_What to do_.
Please print the entries below exactly, from the line with "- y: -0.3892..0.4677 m" through the line with "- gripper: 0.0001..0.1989", including both of those lines and leaving out all others.

■ ■ ■ ■

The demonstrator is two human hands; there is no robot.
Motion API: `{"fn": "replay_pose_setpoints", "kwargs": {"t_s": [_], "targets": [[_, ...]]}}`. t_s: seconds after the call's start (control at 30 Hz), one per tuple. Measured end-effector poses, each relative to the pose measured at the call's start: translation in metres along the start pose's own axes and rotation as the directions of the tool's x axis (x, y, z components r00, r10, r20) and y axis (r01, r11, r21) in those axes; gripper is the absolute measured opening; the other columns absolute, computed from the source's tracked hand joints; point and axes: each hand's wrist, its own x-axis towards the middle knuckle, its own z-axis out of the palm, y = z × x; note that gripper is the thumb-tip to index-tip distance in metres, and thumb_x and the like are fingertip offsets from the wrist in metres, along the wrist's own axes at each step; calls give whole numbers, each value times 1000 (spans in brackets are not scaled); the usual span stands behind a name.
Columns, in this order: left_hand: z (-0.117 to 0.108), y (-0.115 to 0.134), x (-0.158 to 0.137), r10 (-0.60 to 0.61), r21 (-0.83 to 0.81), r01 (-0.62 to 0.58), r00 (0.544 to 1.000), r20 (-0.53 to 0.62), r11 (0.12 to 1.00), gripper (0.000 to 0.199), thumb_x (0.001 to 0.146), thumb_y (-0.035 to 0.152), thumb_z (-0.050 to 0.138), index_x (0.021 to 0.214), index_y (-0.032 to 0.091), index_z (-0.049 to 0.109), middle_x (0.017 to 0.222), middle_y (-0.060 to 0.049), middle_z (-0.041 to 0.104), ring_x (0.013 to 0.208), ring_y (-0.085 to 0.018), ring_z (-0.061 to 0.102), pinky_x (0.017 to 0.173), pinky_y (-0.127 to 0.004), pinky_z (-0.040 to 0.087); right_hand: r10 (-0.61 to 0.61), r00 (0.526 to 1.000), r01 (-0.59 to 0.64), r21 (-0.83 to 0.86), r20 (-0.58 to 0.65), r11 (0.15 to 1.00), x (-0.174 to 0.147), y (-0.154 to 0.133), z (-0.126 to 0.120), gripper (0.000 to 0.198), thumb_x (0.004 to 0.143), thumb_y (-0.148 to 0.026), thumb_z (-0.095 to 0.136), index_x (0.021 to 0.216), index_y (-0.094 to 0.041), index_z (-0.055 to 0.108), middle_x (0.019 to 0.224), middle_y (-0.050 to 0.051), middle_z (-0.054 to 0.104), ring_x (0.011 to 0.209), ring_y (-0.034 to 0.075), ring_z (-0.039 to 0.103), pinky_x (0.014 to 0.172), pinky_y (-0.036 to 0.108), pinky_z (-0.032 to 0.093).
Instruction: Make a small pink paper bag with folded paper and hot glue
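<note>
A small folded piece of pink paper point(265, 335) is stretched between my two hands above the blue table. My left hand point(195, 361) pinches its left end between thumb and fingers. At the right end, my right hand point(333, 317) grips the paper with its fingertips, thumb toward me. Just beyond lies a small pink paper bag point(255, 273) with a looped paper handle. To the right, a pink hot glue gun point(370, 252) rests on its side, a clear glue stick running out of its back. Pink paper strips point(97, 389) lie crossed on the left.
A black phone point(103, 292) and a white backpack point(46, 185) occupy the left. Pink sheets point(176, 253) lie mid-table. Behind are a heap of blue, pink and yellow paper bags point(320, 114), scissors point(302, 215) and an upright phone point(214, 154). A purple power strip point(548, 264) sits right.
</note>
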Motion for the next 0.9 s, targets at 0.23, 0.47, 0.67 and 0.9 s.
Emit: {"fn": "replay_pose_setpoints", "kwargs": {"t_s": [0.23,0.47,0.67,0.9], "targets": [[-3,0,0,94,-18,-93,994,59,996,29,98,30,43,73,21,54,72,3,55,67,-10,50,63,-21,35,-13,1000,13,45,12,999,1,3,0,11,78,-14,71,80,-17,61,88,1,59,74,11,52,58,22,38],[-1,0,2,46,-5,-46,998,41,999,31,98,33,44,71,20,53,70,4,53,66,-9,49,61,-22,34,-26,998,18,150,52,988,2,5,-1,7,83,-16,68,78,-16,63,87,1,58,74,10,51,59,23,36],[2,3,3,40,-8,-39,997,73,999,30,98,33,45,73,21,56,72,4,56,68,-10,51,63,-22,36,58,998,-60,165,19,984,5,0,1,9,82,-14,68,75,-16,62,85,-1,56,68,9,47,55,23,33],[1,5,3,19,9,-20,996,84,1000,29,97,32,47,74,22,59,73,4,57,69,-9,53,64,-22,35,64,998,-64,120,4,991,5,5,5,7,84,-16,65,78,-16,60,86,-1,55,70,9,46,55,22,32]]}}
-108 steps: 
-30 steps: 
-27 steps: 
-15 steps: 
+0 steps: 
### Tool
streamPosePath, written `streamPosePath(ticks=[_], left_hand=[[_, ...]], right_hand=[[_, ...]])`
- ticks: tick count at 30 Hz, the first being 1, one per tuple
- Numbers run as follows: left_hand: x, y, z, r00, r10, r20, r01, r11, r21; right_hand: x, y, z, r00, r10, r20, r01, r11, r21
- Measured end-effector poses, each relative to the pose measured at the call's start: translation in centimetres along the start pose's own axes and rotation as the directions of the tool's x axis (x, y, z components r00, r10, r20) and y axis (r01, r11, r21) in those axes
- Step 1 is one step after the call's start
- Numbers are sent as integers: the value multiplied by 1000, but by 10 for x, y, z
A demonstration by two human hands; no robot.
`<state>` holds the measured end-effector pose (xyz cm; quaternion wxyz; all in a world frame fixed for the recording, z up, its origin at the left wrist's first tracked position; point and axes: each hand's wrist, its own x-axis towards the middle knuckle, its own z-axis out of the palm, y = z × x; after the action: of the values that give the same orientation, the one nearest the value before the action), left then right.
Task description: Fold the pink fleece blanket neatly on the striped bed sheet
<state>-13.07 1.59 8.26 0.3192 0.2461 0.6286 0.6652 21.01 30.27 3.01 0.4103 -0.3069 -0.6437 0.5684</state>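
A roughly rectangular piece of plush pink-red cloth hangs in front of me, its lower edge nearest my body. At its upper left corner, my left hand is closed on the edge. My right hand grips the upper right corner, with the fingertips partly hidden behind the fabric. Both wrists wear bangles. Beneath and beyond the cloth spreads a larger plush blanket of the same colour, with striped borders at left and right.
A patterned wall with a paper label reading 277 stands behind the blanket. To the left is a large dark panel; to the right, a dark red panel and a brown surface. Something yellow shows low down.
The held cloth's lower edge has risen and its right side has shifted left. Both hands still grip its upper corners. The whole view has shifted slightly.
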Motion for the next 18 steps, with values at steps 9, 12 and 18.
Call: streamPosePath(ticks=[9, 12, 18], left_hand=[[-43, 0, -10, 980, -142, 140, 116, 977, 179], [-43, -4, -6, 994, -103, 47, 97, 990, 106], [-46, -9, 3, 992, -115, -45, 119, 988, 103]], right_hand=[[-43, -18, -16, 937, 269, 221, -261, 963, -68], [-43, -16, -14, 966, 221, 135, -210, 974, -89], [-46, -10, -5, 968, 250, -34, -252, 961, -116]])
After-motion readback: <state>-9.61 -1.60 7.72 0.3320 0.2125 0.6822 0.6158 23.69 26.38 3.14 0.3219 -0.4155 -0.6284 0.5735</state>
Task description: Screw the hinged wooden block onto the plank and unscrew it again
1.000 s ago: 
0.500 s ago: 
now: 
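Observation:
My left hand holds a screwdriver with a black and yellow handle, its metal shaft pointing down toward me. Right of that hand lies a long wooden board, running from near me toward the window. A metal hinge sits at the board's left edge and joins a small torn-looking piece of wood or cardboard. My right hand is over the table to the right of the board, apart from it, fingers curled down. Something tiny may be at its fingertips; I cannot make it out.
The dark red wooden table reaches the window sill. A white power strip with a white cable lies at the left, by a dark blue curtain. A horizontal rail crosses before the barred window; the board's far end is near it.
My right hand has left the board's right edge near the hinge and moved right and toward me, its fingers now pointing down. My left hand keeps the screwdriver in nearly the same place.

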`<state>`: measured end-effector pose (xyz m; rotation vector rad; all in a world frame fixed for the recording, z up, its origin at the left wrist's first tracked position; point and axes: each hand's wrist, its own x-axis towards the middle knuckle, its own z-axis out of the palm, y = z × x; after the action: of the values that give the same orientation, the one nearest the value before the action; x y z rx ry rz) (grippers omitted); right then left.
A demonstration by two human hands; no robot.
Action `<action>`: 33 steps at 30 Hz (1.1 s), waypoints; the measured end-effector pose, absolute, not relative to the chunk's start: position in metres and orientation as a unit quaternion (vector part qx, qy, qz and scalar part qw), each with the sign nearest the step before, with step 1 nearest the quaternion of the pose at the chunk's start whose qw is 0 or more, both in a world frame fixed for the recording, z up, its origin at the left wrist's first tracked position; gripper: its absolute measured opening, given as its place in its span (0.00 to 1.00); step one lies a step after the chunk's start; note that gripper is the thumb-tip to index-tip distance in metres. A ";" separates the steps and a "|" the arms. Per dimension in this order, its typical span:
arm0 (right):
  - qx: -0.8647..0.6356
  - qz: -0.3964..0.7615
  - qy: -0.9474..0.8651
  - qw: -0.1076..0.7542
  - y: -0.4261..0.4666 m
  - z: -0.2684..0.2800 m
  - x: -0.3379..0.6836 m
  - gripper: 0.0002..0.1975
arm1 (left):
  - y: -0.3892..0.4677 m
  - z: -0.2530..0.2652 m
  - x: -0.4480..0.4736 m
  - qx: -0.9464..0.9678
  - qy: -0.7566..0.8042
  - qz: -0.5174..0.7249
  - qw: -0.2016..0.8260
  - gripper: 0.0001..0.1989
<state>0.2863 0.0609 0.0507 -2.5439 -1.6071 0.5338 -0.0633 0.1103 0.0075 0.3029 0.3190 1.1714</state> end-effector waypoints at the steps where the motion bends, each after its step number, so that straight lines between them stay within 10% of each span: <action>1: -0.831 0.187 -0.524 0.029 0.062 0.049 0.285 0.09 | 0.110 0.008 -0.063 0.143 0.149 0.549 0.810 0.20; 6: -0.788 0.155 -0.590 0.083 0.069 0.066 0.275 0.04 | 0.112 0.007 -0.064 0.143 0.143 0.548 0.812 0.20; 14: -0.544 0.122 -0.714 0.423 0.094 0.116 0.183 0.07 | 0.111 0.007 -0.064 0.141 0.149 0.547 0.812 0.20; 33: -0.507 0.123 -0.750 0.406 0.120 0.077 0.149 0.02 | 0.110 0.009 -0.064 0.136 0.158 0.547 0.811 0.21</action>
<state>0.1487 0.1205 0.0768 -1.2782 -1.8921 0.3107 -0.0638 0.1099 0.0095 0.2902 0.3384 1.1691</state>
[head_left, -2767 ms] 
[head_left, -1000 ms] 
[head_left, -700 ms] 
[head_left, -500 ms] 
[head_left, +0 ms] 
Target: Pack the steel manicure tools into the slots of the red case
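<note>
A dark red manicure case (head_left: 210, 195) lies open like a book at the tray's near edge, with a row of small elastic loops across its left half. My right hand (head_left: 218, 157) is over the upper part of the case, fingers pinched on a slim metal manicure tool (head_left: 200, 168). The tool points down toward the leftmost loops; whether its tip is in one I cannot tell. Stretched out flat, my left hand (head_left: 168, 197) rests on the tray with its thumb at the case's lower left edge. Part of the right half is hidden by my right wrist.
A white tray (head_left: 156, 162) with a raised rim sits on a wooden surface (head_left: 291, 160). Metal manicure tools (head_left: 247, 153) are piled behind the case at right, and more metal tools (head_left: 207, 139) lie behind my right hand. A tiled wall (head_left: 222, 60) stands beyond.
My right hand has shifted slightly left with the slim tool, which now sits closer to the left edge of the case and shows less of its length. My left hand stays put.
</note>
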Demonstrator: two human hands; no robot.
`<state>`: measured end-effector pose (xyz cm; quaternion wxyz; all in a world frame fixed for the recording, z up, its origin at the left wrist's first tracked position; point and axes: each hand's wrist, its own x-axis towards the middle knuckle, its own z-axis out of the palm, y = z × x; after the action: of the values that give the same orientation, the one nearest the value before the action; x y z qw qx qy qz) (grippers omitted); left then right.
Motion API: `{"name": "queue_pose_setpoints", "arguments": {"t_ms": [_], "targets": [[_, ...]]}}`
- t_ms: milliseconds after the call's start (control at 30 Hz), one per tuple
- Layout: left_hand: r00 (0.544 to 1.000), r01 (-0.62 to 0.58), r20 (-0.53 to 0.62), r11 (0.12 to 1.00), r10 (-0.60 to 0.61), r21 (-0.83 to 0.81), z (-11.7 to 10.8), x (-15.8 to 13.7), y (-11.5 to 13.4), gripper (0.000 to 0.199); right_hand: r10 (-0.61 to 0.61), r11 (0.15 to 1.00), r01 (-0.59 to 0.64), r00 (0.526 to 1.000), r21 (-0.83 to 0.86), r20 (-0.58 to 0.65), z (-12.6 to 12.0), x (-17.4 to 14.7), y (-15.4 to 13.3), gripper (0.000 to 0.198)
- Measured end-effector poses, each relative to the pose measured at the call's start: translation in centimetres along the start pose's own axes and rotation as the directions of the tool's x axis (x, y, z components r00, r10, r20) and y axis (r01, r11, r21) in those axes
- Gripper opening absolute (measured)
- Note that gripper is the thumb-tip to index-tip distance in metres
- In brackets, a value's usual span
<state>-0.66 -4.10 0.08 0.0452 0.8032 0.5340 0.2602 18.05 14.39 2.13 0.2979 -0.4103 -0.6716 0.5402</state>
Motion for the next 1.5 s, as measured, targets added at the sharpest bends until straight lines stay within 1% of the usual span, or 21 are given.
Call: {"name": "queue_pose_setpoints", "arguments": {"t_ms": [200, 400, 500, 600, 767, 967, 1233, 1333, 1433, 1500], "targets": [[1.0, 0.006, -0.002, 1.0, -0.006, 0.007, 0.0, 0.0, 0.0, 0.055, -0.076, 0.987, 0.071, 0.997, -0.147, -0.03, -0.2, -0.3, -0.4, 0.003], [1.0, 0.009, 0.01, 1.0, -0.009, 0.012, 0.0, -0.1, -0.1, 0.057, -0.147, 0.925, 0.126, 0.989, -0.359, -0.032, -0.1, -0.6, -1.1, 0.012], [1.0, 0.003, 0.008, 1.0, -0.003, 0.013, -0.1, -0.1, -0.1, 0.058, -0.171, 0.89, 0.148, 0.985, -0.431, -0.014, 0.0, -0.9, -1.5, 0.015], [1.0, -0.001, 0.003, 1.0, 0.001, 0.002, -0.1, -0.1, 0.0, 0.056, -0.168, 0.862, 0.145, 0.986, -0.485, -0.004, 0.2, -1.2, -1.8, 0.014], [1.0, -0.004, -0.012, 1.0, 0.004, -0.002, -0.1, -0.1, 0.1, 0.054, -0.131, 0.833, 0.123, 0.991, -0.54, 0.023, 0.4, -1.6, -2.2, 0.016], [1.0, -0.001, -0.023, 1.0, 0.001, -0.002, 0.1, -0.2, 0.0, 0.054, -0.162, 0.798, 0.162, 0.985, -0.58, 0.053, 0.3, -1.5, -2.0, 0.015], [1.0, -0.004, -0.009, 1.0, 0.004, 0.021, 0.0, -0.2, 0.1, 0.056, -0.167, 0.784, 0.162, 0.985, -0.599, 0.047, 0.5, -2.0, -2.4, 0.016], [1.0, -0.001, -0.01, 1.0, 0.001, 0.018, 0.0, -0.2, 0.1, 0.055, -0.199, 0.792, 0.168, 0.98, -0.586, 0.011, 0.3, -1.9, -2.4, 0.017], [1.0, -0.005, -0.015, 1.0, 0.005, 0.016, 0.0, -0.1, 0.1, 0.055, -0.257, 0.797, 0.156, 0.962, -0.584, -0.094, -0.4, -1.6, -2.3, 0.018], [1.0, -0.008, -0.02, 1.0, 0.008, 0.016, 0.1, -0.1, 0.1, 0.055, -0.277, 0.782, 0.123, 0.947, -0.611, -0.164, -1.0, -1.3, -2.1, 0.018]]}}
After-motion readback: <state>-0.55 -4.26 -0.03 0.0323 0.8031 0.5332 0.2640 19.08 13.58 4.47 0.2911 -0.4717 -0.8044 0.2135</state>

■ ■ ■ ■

_Reply_.
  - y: -0.3892..0.4677 m
  - z: -0.2530..0.2652 m
  - x: -0.4480..0.4736 m
  - qx: -0.9464..0.9678
  - qy: -0.7566..0.8042
  - qz: -0.5174..0.7249
  - qw: -0.2016..0.8260
  - gripper: 0.0001..0.1989

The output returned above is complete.